In this and other ways the case differs from Fisher's Blend Station v. State Tax Comm'n, supra, on which appellants rely. There the exaction was a privilege tax laid upon the occupation of broadcasting, which the Court held was itself interstate communication, comparable to that carried on by the telegraph and the telephone, and was measured by the gross receipts derived from that commerce. If broadcasting could be taxed, so also could reception. Station WBT, Inc. v. Poulnot, 46 F. (2d) 671.[2]*261 In that event a cumulative tax burden would be imposed on interstate communication such as might ensue if gross receipts from interstate transportation could be taxed. This was the vice of the tax of a percentage of the gross receipts from goods sold by a wholesaler in interstate commerce, held invalid in Crew Levick Co. v. Pennsylvania, supra. In form and in substance the tax was thought not to be one for the privilege of doing a local business separable from interstate commerce. Cf. American Manufacturing Co. v. St. Louis, supra. In none of these respects is the present tax objectionable.

Affirmed.

MR. JUSTICE McREYNOLDS and MR. JUSTICE BUTLER are of opinion that the judgment should be reversed.

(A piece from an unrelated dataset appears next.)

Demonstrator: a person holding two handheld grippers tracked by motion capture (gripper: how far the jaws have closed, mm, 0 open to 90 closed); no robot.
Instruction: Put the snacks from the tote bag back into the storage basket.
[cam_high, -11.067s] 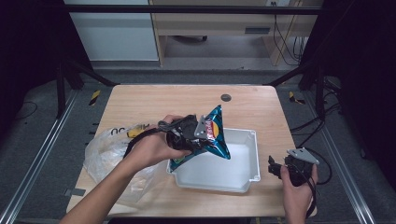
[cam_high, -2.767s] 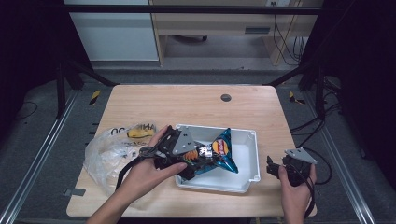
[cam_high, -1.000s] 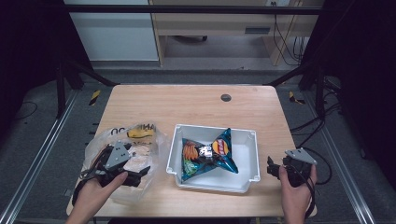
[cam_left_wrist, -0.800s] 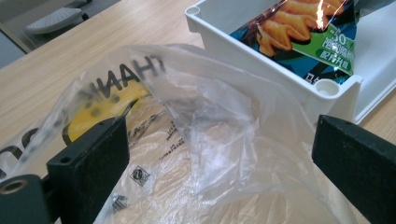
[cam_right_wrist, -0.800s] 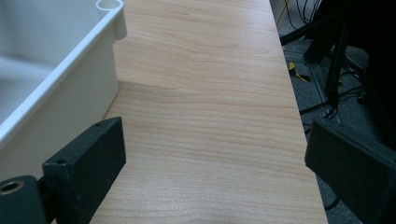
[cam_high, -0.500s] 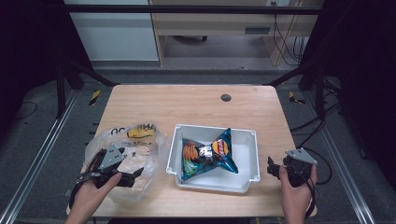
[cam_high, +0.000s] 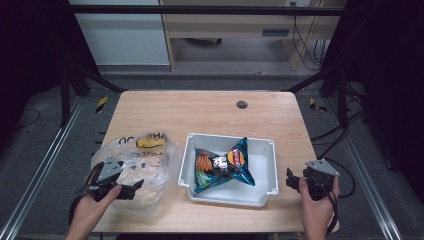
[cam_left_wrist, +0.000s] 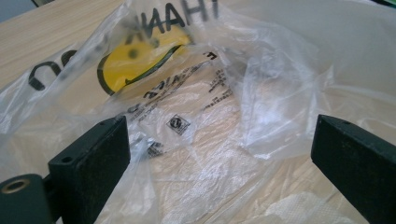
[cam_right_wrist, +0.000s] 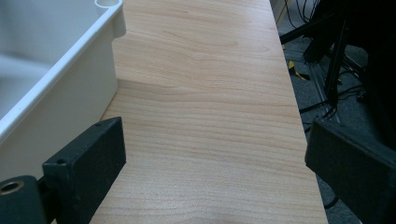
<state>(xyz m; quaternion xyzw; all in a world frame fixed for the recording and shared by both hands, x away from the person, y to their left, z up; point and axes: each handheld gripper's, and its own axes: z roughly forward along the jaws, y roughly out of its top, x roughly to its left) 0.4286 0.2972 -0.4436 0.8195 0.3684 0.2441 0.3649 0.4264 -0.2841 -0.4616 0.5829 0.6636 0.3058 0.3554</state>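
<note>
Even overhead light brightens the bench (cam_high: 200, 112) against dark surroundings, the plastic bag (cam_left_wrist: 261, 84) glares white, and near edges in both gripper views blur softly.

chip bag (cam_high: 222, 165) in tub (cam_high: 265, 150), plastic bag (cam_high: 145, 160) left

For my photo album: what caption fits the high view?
Open left gripper at a clear plastic bag, chip bag in the white bin.

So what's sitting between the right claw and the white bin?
Nothing: in the high view only bare table separates the right claw from the white bin.
</note>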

MR. JUSTICE CARDOZO took no part in the consideration or decision of this case.

NOTES

[1] "Sec. 201. There is hereby levied, and shall be collected by the Tax Commission, privilege taxes, measured by the amount or volume of business done, against the persons, on account of their business activities, engaging, or continuing, within the State of New Mexico, in any business as herein defined, and in the amounts determined by the application of rates against gross receipts, as follows:

.....

"I — At an amount equal to two percent of the gross receipts of any person engaging or continuing in any of the following businesses: . . . publication of newspapers and magazines (but the gross receipts of the business of publishing newspapers or magazines shall include only the amounts received for the sale of advertising space) . . ."

[2] Great Britain levies an annual license tax on radio receiving apparatus. See Wireless Telegraphy Act of 1904, c. 24, 4 Edw. Ch. 7, as explained by c. 67, 15 & 16 Geo. 5, and implemented by regulation printed in Great Britain, Post Office Guide, July, 1936.